Lofa menghembuskan nafas yang sedari tadi ditahannya. Dia sangat
kecewa.
Adriana tersenyum sekilas, “Kami bahkan belum resmi pacaran, bagaimana
mungkin kami bisa putus.” lanjutnya.
“Tapi dia bisa saja menjauhiku jika aku memberinya sesuatu yang
aneh-aneh...”
Adriana masih melanjutkan ceritanya, tapi Lofa tidak benar-benar
mendengarkan. Pikirannya dipenuhi satu hal yang sangat mengganggunya. Agi
berbohong.
“...apa dia suka?” Lofa kembali mendengar suara Adriana saat
tangannya disentuh.
“Maaf, apa?”
Adriana memutar bola matanya dengan tidak sabar, “Action figure, apa dia suka?”

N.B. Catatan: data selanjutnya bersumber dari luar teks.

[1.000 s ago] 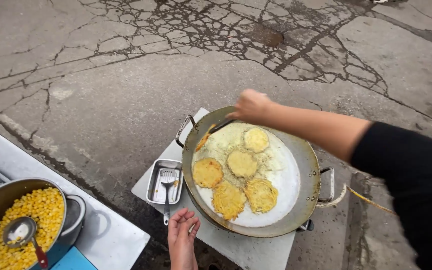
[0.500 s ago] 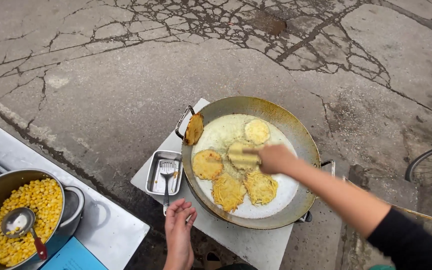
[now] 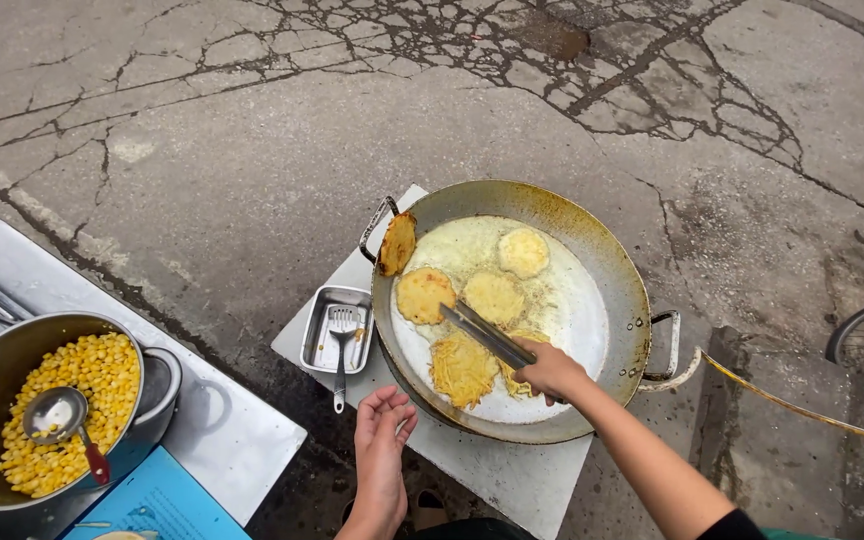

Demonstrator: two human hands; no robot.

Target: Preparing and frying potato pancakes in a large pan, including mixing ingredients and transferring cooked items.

Agi sangat suka. Lofa ingat benar lemari besar di rumah Agi yang
disediakan khusus untuk koleksi action
figure-nya. Tapi Lofa tidak tahu dari film apa makhluk-makhluk aneh itu
berasal. Gadis itu tidak pernah benar-benar memperhatikan saat Agi mengoceh
tentang koleksi kesayangannya itu.
“Tidak. Dia tidak suka hal kekanakan seperti itu.” Lofa
memutuskan untuk melancarkan aksi penipuannya. Dia masih punya kesempatan.
“Biasanya kau memberinya kado apa?” tanya Adriana antusias.
Lofa hanya mengangkat bahunya sekilas, “Aku tidak memberinya
apa-apa. Hanya menraktirnya bakso di kampus dulu.”
Adriana terlihat terkejut karena matanya melebar, “Hanya itu?”
Lofa mengangguk mantap. Seringnya malah Agi yang menraktirnya.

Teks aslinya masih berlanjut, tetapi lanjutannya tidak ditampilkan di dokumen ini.